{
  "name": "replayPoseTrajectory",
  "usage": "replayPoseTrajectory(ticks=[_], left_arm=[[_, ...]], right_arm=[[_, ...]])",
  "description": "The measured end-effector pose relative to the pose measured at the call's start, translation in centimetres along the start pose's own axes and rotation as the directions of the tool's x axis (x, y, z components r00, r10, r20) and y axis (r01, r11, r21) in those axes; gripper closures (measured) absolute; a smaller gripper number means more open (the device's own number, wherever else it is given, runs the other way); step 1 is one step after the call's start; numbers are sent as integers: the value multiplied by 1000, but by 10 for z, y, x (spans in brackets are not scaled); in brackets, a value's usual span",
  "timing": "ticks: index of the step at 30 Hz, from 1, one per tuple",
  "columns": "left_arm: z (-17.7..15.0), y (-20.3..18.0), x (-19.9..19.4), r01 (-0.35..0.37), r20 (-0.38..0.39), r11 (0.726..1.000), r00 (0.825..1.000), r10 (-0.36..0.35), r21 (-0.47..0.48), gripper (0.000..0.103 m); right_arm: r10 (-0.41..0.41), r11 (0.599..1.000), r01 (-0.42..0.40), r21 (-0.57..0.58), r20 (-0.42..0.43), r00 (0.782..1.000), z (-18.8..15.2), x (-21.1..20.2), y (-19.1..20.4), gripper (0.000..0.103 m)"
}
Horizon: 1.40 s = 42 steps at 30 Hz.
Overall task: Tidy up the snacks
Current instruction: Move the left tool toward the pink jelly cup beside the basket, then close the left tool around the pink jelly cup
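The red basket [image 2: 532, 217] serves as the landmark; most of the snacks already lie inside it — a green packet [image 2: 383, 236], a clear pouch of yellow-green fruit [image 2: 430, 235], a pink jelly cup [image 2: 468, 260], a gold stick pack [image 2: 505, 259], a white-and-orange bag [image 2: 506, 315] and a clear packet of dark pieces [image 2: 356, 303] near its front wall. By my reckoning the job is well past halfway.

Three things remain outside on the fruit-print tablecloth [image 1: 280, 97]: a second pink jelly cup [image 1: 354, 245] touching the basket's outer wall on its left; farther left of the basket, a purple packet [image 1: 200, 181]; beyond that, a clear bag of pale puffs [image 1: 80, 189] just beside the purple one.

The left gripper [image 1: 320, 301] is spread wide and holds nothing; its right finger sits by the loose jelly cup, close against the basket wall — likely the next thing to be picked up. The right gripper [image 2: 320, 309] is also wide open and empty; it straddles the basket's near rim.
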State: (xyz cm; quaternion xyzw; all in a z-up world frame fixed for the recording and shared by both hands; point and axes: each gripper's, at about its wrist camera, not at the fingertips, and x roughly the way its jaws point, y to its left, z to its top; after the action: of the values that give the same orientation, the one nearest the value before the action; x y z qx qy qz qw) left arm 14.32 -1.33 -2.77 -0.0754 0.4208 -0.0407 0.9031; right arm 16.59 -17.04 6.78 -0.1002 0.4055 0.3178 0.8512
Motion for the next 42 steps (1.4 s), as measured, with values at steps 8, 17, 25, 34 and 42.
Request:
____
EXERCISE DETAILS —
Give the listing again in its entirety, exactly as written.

RESPONSE AREA —
{
  "name": "replayPoseTrajectory",
  "usage": "replayPoseTrajectory(ticks=[_], left_arm=[[_, ...]], right_arm=[[_, ...]])",
  "description": "The measured end-effector pose relative to the pose measured at the call's start, translation in centimetres along the start pose's own axes and rotation as the directions of the tool's x axis (x, y, z components r00, r10, r20) and y axis (r01, r11, r21) in those axes; gripper closures (measured) absolute; a smaller gripper number means more open (the device's own number, wherever else it is given, runs the other way); step 1 is one step after the call's start; numbers are sent as integers: the value multiplied by 1000, but by 10 for z, y, x (spans in brackets are not scaled); in brackets, a value's usual span",
  "timing": "ticks: index of the step at 30 Hz, from 1, one per tuple",
  "columns": "left_arm: z (-17.7..15.0), y (-20.3..18.0), x (-19.9..19.4), r01 (-0.35..0.37), r20 (-0.38..0.39), r11 (0.726..1.000), r00 (0.825..1.000), r10 (-0.36..0.35), r21 (-0.47..0.48), gripper (0.000..0.103 m); right_arm: r10 (-0.41..0.41), r11 (0.599..1.000), r01 (-0.42..0.40), r21 (-0.57..0.58), r20 (-0.42..0.43), r00 (0.782..1.000), z (-18.8..15.2), x (-21.1..20.2), y (-19.1..20.4), gripper (0.000..0.103 m)"
}
Horizon: 1.40 s = 42 steps at 30 Hz.
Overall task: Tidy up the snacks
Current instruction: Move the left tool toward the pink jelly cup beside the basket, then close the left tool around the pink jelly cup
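The red basket [image 2: 532, 217] serves as the landmark; most of the snacks already lie inside it — a green packet [image 2: 383, 236], a clear pouch of yellow-green fruit [image 2: 430, 235], a pink jelly cup [image 2: 468, 260], a gold stick pack [image 2: 505, 259], a white-and-orange bag [image 2: 506, 315] and a clear packet of dark pieces [image 2: 356, 303] near its front wall. By my reckoning the job is well past halfway.

Three things remain outside on the fruit-print tablecloth [image 1: 280, 97]: a second pink jelly cup [image 1: 354, 245] touching the basket's outer wall on its left; farther left of the basket, a purple packet [image 1: 200, 181]; beyond that, a clear bag of pale puffs [image 1: 80, 189] just beside the purple one.

The left gripper [image 1: 320, 301] is spread wide and holds nothing; its right finger sits by the loose jelly cup, close against the basket wall — likely the next thing to be picked up. The right gripper [image 2: 320, 309] is also wide open and empty; it straddles the basket's near rim.
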State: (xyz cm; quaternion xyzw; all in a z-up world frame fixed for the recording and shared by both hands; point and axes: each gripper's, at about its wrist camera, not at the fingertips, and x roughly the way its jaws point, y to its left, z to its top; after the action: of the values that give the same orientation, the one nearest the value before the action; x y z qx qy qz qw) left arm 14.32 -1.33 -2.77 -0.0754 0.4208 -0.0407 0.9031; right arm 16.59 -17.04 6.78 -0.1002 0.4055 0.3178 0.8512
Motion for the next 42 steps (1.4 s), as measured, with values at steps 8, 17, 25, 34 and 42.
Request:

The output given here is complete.